Cours familier de Littérature - Volume 06

Chapter 20

Chapter 203,825 wordsPublic domain

C'est là et dans quelques autres châlets du haut Jura français que j'appris à apprécier ce mélange heureux d'une profession pastorale d'été et d'une profession mécanique d'hiver, qui donne l'aisance et l'occupation à toutes les saisons. Ces horlogers champêtres sont une classe d'artisans lettrés, une aristocratie de travail dont les moeurs élégantes et simples font de ces montagnes une Arcadie d'artistes.

C'est dans une de ces familles (peut-être dans cette famille même où je découvris l'étranger de la Chaux-de-Fonds) que Léopold Robert avait reçu le jour. Il y avait aussi dans la maison un père artisan, une mère pieuse, une soeur angélique, trois petits frères maniant de leurs mains enfantines le râteau du faneur le jour, l'outil de l'horloger le soir.

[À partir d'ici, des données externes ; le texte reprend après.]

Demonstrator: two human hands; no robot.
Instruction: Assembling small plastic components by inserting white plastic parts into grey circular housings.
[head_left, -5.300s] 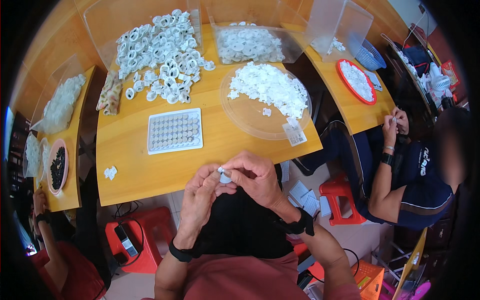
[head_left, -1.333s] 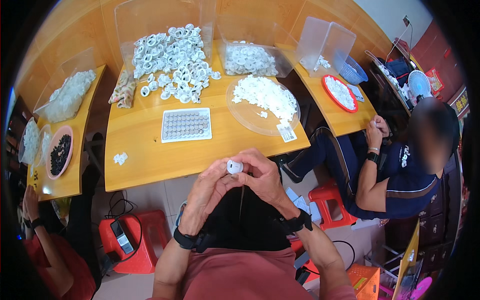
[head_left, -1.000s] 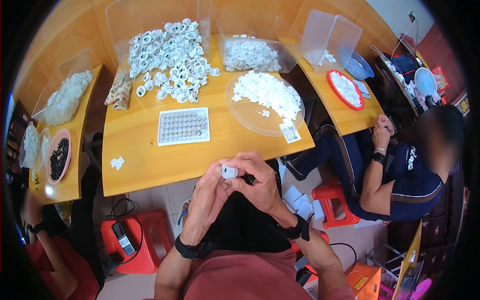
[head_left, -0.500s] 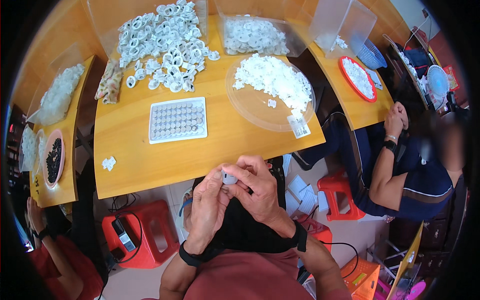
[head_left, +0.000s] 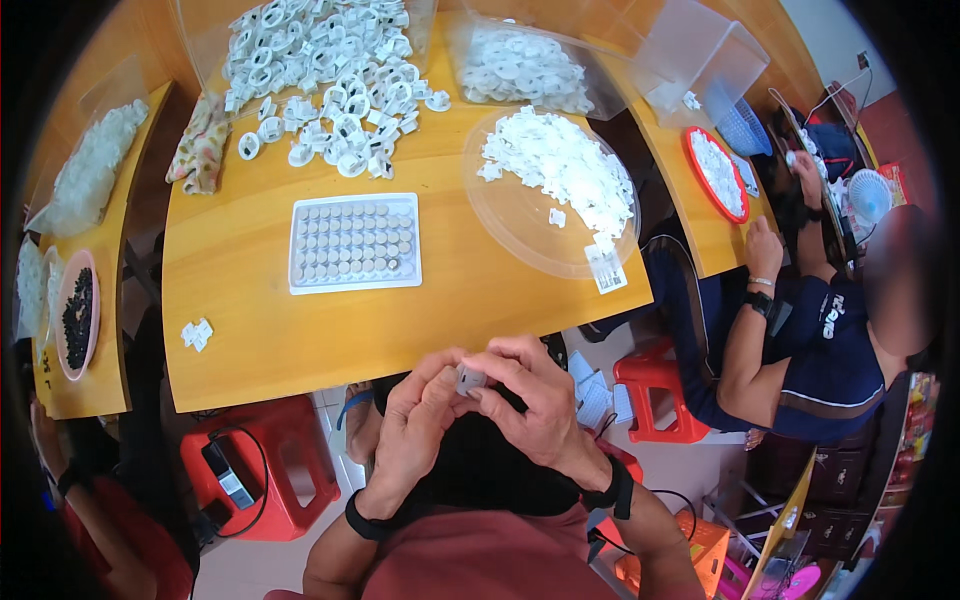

J'ai toujours aimé à me figurer que Léopold et Aurèle Robert étaient sortis de ce nid dans les herbes dont le hasard m'avait fait partager quelques jours la paix.

XIX

Léopold était né à peu près à la même date du temps que moi, six ans avant le siècle. «La maison de son père, disent ses biographes, M. de Lécluse, le Winckelman des peintres français, et M. Feuillet de Conches, son ami, la maison de son père, où il naquit, est en dehors du village sur le chemin qui conduit au _Locle_. C'est là qu'enfant Léopold errait dans les herbages, au milieu des pâtres et des troupeaux.»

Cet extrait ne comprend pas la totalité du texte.